What this task involves:
When you reach the line containing "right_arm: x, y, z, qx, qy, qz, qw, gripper", include it and stop; until then, return each line of the material exactly, starting with the first.

Provided records:
***

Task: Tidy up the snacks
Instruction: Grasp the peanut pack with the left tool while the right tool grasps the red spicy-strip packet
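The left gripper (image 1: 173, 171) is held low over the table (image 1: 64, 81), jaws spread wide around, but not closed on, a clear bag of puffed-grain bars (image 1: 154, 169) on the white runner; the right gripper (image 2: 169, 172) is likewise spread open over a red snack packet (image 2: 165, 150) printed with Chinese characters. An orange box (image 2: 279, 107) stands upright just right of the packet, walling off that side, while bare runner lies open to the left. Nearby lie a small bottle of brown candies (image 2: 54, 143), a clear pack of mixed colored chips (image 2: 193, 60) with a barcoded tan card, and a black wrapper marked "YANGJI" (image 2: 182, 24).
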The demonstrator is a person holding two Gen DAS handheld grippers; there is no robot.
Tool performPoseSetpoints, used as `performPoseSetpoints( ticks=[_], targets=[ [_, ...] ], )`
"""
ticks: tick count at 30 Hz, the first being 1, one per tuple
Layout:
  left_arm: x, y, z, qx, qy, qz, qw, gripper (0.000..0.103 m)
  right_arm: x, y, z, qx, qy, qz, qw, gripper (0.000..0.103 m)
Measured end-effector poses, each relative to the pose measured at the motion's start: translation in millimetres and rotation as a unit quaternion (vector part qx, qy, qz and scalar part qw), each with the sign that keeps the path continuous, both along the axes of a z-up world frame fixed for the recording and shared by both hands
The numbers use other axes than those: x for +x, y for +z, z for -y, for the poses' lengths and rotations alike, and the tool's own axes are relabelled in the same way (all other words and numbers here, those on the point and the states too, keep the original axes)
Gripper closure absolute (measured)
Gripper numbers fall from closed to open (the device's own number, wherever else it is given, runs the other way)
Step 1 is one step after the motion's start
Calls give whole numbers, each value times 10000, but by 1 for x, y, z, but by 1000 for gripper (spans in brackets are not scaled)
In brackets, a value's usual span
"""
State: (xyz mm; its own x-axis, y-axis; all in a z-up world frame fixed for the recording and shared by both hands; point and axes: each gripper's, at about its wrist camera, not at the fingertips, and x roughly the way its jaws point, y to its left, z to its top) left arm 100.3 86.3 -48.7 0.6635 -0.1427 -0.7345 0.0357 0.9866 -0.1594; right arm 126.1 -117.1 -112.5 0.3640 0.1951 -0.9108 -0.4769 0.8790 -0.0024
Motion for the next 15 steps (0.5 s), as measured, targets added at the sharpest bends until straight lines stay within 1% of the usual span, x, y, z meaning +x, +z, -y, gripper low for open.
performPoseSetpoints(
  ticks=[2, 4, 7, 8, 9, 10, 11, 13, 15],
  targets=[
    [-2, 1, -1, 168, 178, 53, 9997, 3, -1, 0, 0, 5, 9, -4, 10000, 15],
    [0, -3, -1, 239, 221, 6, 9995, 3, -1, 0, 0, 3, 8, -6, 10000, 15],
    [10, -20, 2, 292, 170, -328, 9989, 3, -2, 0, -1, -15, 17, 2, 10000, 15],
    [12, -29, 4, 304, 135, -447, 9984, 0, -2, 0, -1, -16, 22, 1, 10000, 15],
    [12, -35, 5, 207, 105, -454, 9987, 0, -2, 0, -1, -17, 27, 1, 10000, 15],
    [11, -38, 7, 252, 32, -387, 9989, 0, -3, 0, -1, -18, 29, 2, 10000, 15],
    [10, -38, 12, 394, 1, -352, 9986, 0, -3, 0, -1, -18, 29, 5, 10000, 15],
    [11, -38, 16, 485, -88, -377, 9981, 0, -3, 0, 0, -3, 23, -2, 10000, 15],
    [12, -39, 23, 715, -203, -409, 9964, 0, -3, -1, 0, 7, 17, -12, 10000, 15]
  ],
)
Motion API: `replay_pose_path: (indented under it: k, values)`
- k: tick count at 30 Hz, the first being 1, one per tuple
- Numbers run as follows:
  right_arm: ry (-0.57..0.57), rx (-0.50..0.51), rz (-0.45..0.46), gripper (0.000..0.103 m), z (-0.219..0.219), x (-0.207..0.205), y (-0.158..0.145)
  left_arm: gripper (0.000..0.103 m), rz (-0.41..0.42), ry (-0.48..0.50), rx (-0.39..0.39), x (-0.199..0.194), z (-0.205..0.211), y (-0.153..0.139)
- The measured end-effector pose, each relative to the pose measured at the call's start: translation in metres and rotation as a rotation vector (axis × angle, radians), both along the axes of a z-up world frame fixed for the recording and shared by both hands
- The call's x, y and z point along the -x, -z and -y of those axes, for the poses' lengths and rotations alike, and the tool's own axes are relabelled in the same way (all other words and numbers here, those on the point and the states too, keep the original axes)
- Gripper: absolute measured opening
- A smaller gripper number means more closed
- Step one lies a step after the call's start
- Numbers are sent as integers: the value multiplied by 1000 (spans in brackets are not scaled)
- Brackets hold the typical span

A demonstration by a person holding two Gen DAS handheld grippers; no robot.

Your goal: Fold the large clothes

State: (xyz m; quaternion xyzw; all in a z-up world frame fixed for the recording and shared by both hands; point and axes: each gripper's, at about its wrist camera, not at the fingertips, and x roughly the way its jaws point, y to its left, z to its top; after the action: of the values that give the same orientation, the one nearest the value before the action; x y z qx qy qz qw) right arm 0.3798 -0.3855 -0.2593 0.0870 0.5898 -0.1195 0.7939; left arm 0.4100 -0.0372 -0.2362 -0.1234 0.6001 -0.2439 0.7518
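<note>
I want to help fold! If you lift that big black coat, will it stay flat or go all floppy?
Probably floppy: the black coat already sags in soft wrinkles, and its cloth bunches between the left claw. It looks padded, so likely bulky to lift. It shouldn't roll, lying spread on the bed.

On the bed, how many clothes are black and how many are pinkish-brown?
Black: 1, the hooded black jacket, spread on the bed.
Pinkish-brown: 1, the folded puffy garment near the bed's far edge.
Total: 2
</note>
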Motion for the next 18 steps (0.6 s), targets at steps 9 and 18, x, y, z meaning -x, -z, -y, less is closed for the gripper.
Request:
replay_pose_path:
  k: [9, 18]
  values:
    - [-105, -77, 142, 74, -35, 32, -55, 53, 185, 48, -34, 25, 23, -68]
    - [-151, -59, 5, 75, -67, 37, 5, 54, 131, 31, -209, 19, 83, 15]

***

Task response:
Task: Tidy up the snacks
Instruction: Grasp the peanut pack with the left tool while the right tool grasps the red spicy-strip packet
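The left gripper (image 1: 173, 171) is held low over the table (image 1: 64, 81), jaws spread wide around, but not closed on, a clear bag of puffed-grain bars (image 1: 154, 169) on the white runner; the right gripper (image 2: 169, 172) is likewise spread open over a red snack packet (image 2: 165, 150) printed with Chinese characters. An orange box (image 2: 279, 107) stands upright just right of the packet, walling off that side, while bare runner lies open to the left. Nearby lie a small bottle of brown candies (image 2: 54, 143), a clear pack of mixed colored chips (image 2: 193, 60) with a barcoded tan card, and a black wrapper marked "YANGJI" (image 2: 182, 24).
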The demonstrator is a person holding two Gen DAS handheld grippers; there is no robot.
Tool performPoseSetpoints, used as `performPoseSetpoints( ticks=[_], targets=[ [_, ...] ], )`
"""
ticks: tick count at 30 Hz, the first being 1, one per tuple
Layout:
  left_arm: x, y, z, qx, qy, qz, qw, gripper (0.000..0.103 m)
  right_arm: x, y, z, qx, qy, qz, qw, gripper (0.000..0.103 m)

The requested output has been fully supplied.